I find God is my rock right now and the chapel at the hospital has become my sanctuary. It upsets Kenny to see me upset so on my one break a day from his room for dinner I spend time in the chapel.

I know it might not make sense to all you but we are still going ahead with TTC. We had to cancel our last apt. with FS but will be rescheduling. Kenny's health has made us realize that life is very short and we want to be parents. This may sound morbid but if something was to happen to Kenny (I cant bring my self to type the D word) I want a small piece of him with me in the form of our child.

I thank you so much for all of your prayers, support and letting me come in here and talk (type) about this even though it is not all TTC related.

Please know I will be praying for all the other needs on here.

Blessings,

Sarah
 
Sarah - :hugs: Stay strong Sarah. I am praying for you and your family.
 
Sarah - Praying for you and these upcoming decisions. (Out of curiosity, are you looking to freeze some of his sperm for AI/IUI or IVF? I had a friend freeze her eggs before undergoing cancer treatments in case she went into menopause from them...which she did.
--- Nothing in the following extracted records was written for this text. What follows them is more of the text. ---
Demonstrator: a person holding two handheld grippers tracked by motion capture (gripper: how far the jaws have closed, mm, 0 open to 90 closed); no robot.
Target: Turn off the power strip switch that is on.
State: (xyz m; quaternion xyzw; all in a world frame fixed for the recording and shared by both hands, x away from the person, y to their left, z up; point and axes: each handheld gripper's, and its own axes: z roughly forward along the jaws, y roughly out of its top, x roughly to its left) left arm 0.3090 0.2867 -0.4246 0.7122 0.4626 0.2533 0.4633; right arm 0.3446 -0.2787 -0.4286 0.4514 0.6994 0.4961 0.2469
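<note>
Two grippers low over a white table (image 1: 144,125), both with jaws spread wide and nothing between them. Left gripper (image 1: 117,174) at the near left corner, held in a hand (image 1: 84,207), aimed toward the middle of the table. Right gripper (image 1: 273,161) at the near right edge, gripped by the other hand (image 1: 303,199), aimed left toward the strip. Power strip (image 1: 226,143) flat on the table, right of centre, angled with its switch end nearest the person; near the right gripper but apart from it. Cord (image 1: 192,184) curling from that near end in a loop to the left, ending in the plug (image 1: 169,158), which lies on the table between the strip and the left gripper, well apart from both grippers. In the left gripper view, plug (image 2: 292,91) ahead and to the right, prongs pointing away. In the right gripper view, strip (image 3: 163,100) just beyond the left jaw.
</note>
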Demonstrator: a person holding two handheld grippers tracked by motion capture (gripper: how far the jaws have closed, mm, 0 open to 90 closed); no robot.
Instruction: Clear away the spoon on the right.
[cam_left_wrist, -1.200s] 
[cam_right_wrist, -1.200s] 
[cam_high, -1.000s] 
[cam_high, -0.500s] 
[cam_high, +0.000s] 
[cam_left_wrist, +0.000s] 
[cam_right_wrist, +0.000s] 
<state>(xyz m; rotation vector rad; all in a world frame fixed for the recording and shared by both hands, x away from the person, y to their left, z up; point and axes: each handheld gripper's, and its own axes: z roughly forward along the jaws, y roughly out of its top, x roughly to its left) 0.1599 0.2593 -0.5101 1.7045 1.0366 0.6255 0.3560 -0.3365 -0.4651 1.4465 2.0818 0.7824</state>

At least they have a potential option for gestational carriers later, if they choose.)

Sarah (Godsjewel) - Praying for your friend. So scary!
 
Sarah...doesn't sound weirs to me, makes perfect sense. I would want the same in fact. I was actually going to make the same comment, about maybe a sperm retrieval for Kenny. Saw it on a tv show and she ended up with quads, but she felt the same as you and wanted a piece of her husband there with her. Praying for the both of you and that God directs your path accordingly.